Published on 12:00 AM, May 03, 2021

Editorial

Who will hold the reins of private hospitals?

Hospitals are making obscene profits in Covid-19 treatment

It is common knowledge that the cost of Covid-19 treatment is much higher in private hospitals than in public ones, like all treatments basically. But how much higher, we didn't know. We do now thanks to a study conducted by the Health Economics Unit of the health ministry, and the revelation is quite startling. While the government spends an average of Tk 1.28 lakh for the treatment of a Covid-19 patient in general beds and Tk 4.08 lakh for those treated in intensive care units (ICU), in case of private hospitals, the average cost is much, much higher—around Tk 2.42 lakh in general beds and around Tk 5.09 lakh in ICU beds. Treatment of Covid-19 patients is free in government hospitals, barring the expenses of diagnostic tests and medicine. But the costs in private hospitals are completely borne by the patients. The inequality between the two groups of treatment-seekers couldn't be more pronounced.

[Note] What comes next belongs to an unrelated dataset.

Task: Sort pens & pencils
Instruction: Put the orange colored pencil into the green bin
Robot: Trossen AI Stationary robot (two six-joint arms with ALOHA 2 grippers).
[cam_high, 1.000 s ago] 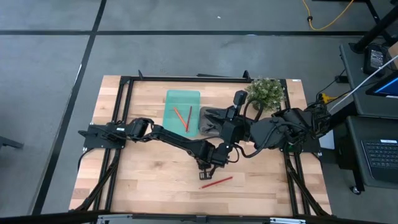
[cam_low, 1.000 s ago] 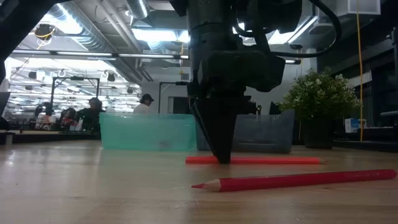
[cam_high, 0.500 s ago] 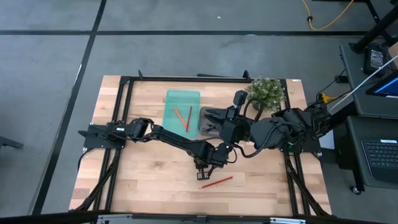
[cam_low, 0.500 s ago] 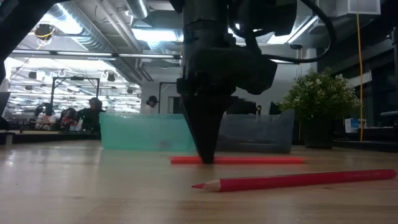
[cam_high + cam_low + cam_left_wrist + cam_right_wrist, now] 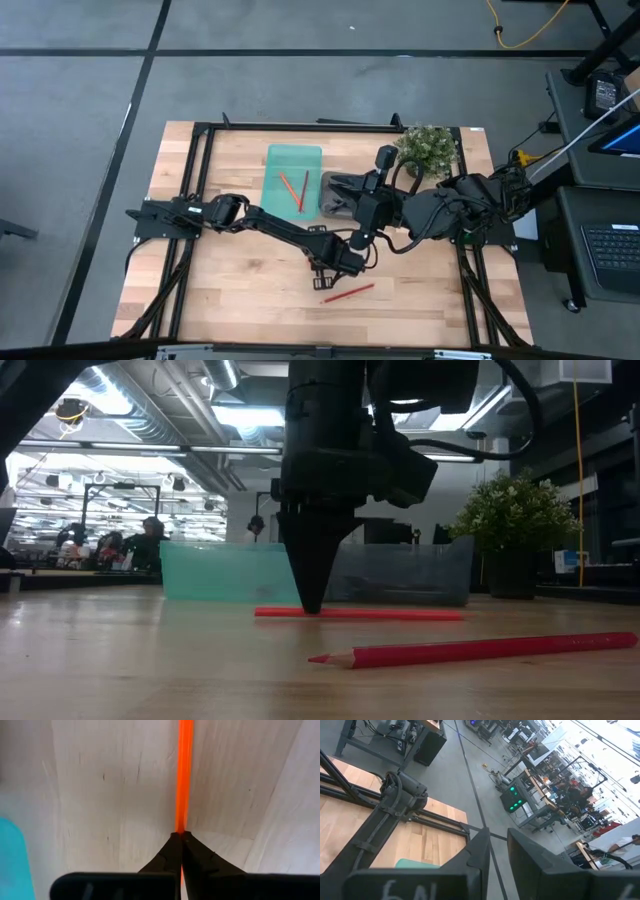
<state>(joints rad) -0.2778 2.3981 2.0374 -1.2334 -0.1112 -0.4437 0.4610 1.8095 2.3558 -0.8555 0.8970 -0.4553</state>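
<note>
Left hand (image 5: 311, 595) is down on the desk (image 5: 230, 290) with its fingers pinched together on an orange pen (image 5: 360, 614), gripping close to one end; the wrist view shows the orange shaft (image 5: 183, 775) running straight out from between the closed tips. Pen lies flat on the wood, in front of the teal tray (image 5: 293, 178), toward the desk's middle. A red pencil (image 5: 470, 650) lies apart from it, further from the teal tray and nearer the desk's front edge. Two more red sticks (image 5: 293, 188) already sit inside the teal tray. A grey tray (image 5: 410, 572) stands right beside the teal tray, with a potted plant (image 5: 428, 147) past it.

Right hand (image 5: 492, 852) waits raised over the grey tray, fingers slightly apart, holding nothing visible.

Step in hand looks like the pickup of the orange pen. To do it well: lift straight up before travelling, since an end grip will probably let the long free end droop or swing. Keep the lift slow, clear the tray wall, then lower the pen lengthwise into the right tray before letting go. Avoid sweeping the red pencil.
</note>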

The major differences were found in diagnosis and medicine costs which, according to experts, were due to private hospitals not following the national Covid-19 treatment protocol. They are charging abnormally high fees for these services, emboldened by the total lack of scrutiny by the relevant authorities. Just think, the diagnosis cost alone was 17.7 percent of the total expenses in private hospitals, over seven times higher than the diagnosis cost in public hospitals, as the study revealed. The fact that these hospitals can charge whatever they please and get away with it, no matter what the consequence, speaks volumes about the sorry state of private-sector healthcare in Bangladesh. This is not just an ethical issue. It's a crime against the people, when they are at their most vulnerable. This is what happens when corporate profit becomes the underlying impetus of the treatment campaign. Short of a functional central oversight mechanism, ordinary patients are fair game in such an environment.

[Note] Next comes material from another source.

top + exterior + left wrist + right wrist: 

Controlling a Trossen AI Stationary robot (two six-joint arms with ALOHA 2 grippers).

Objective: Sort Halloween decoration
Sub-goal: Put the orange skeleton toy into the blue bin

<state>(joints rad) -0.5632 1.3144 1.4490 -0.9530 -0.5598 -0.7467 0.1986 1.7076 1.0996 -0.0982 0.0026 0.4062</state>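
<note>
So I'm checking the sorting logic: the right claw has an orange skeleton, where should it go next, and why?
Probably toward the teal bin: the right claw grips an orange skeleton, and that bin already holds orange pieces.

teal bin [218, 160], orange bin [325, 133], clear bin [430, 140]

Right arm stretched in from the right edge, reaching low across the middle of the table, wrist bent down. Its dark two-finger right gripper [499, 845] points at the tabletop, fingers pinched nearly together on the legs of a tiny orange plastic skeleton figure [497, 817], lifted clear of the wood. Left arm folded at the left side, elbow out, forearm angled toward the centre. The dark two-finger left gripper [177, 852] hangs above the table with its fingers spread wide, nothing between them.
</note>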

   The question is: whose responsibility is it to ensure the private sector doesn't corporatise Covid-19 treatment? Clearly, with the limited number of public hospitals, it's the private sector that has to bear the burden of treatment for the majority of the patients. It will be unfair to say they are totally failing at that job. But the obscene profits that most private hospitals are making at the expense of patients, without any oversight from the government, run contrary to the spirit of humanity shown by certain members of the private sector, most recently by Gonoshasthaya Kendra. The GK's recent initiative to "bring hospital at the doorsteps of patients"—by dispatching mobile medical teams in different patients of the capital and providing diagnostic services and treatment at subsidised rates—is an example of what the private sector, and its public counterpart, can do to serve the nation at this hour of crisis. That the opposite is happening is mostly a failure of the health authorities. The government must discipline the private sector and ensure no one can exploit the patients by overcharging. The national Covid-19 treatment protocol must be enforced without any exception.